Safety monitoring of COVID-19 vaccines and therapeutics

The enhanced safety monitoring and supervision of all authorised COVID-19 vaccines continued throughout 2022. EMA issued monthly updates highlighting new safety signals assessed by the EMA’s safety committee (PRAC) and the related changes to the product information of these medicines.

International collaboration

EMA collaborated with international regulators from Australia, Canada, Japan, Switzerland and the World Health Organization (WHO) in the review of all COVID-19 vaccines and therapeutics under the OPEN (Opening our Procedures at EMA to Non-EU authorities) framework. Each regulatory authority conducted their own assessment in parallel with EMA’s evaluation while sharing scientific expertise and maintaining their scientific and regulatory independence.

EMA’s assessments were also used to support WHO’s Emergency Use Listing of COVID-19 vaccines, a risk-based procedure for assessing and listing vaccines to expedite their availability to people affected by a public health emergency. EMA is the regulatory authority of record for the following vaccines: Comirnaty, Vaxzevria, Jcovden, Spikevax, Nuvaxovid, VidPrevtyn, HIPRA, Valneva and Curevac.

mpox (monkeypox): the EU’s response

EMA supported the EU’s response to an atypical outbreak of mpox following reports of a number of cases in several Member States not linked to countries where the disease is endemic. The mpox outbreak was declared a Public Health Emergency of International Concern (PHEIC) by the WHO on 23 July 2022.

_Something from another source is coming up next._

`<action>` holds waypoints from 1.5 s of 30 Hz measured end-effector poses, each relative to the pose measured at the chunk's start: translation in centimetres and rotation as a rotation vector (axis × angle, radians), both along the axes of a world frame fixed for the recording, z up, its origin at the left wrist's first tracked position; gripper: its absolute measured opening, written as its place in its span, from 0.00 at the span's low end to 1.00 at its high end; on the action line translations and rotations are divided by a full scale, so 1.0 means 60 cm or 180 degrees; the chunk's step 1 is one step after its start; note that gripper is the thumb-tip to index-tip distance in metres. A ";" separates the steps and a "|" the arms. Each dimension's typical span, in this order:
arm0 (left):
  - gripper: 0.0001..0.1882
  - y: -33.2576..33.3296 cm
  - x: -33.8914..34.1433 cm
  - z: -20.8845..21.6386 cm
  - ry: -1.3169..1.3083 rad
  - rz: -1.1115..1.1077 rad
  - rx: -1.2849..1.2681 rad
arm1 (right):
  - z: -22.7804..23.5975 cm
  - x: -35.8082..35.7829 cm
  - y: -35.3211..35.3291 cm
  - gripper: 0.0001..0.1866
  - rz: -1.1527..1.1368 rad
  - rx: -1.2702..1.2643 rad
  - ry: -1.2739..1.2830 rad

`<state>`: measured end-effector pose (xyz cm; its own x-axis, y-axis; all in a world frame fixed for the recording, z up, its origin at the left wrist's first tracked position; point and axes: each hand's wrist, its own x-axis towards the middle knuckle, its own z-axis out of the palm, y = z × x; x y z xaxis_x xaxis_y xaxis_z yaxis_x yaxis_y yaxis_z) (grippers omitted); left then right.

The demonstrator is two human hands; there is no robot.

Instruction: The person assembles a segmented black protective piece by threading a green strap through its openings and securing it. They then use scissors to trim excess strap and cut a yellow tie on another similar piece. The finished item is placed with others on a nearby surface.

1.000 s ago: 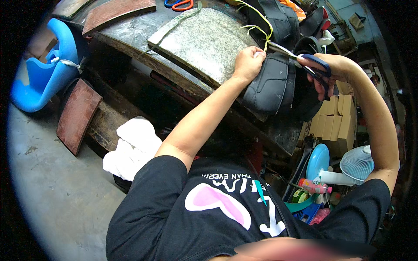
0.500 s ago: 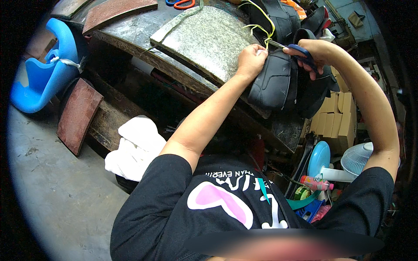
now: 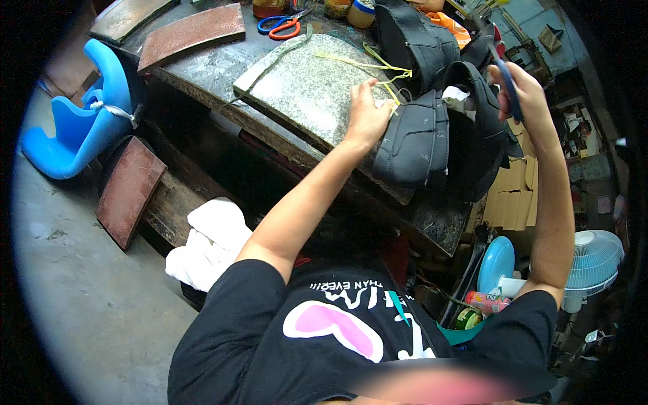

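Note:
My right hand (image 3: pixel 528 94) is closed round the dark blue handle of a pair of scissors (image 3: pixel 510 91), raised above the right side of the workbench. My left hand (image 3: pixel 368 116) rests at the edge of the pale speckled slab (image 3: pixel 297 84), its fingers apart. A thin yellow strip (image 3: pixel 386 66) runs across the slab and past its fingertips, beside a black shoe upper (image 3: pixel 413 145). More black shoe uppers stand next to it, one behind (image 3: pixel 422 50) and one to the right (image 3: pixel 476 145). White paper (image 3: pixel 457 98) shows inside one of them.
Red-and-blue-handled scissors (image 3: pixel 280 27) and jars (image 3: pixel 361 13) lie at the back of the bench. To the left are reddish-brown boards (image 3: pixel 131 192) and a blue foam piece (image 3: pixel 81 128). A white cloth (image 3: pixel 209 243), cardboard boxes (image 3: pixel 513 192) and a fan (image 3: pixel 594 263) are near me.
My right hand has moved right, taking the scissors away from the yellow strip. My left hand has shifted left and its fingers have spread. The strip now lies looser across the slab.

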<state>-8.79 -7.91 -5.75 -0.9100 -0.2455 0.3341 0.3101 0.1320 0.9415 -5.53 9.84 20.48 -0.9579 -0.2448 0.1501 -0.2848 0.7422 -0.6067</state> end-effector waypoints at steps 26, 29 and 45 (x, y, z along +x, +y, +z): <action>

There was no authorised mpox vaccine in the EU when the PHEIC was declared. However, there was a smallpox vaccine, Imvanex, which had an equivalent in the US – Jynneos – that was already approved against mpox. EMA's ETF recommended – as a temporary measure – the use of the US-approved mpox vaccine Jynneos to support vaccination efforts by national authorities in the EU. In parallel, EMA also recommended an extension of the use of Imvanex to also protect adults from mpox.

The ETF also provided advice on the intradermal use of Imvanex / Jynneos against mpox based on a study of people who had received the vaccine intradermally at a lower dose as dose-sparing measure. The ETF’s advice supported the temporary use of Imvanex as an intradermal injection at a lower dose by the national authorities to protect at-risk individuals. This helped to rapidly increase the number of people who could be protected from the virus.

EMA’s ETF also interacted with developers of vaccines and therapeutics for mpox, providing scientific advice and reviewing the available scientific data on medicinal products that have the potential to address this public health emergency.

Real-world evidence (RWE) studies in public health emergencies

Building on the work in 2020 and 2021 to leverage collaborations with academics in observational research, EMA used real-world data from routine clinical practice to monitor the safety and effectiveness of COVID-19 and mpox vaccines to generate timely RWE supporting the response to both outbreaks. Building on this experience, a process for the rapid procurement of studies in emergency situations, where rapid evidence is required to support public health and regulatory actions, has been developed in line with EMA’s extended mandate (see next section).